NICE

Review by Gail Cooke, Arizona Daily Star
Is there such a thing as being too nice, too selfless, too
accommodating? There most certainly is in the fertile,
funny, sometimes frenetic imagination of author Charles
Holdefer (Apology For Big Rod, 1997).
With "Nice," protagonist, Jerry Renfrow, isn't a garden
variety Mr. Good Guy who helps doddering ladies across
the street, but a hapless anti-hero whose limitless
generosity would stupefy a saint.

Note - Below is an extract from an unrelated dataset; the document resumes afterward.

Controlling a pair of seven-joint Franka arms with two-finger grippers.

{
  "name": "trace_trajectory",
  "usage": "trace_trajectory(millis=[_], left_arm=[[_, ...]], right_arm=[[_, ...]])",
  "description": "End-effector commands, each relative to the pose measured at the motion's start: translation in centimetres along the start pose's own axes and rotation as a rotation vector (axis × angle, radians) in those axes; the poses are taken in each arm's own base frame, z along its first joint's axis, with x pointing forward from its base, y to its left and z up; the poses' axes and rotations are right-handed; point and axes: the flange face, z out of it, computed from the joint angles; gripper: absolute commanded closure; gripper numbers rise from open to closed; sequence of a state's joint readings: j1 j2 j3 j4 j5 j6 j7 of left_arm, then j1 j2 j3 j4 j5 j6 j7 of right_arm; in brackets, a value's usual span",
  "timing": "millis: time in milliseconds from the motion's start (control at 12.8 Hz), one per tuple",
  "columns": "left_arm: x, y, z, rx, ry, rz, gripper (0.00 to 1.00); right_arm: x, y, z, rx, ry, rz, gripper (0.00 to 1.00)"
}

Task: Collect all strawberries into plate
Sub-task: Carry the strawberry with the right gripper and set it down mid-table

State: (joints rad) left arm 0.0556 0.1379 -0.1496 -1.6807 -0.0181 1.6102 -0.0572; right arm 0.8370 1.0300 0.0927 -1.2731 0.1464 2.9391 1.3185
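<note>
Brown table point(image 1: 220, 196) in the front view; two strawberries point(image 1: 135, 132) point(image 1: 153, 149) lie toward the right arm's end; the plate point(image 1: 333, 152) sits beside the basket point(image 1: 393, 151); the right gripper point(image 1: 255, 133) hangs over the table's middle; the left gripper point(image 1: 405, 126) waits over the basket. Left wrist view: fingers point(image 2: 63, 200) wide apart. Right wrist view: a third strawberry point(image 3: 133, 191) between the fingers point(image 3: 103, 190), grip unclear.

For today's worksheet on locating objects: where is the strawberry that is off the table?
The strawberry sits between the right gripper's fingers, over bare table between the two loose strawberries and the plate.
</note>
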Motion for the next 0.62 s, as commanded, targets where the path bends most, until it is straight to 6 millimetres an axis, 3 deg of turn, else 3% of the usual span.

So great is his concern for
the total satisfaction of his wife, Barbara, that when he
returns home to find her "...spread-eagled on the couch,
her chin on a bony shoulder, bobbing...," his only regret is
that he interrupted her pleasure with the pizza delivery boy.
For his ailing mother's 66th birthday celebration he
arranged a reunion of her old basketball team, the
Pantherettes, 1949 Iowa State Champions. The "girls" sank
a few in the basket above his mother's driveway.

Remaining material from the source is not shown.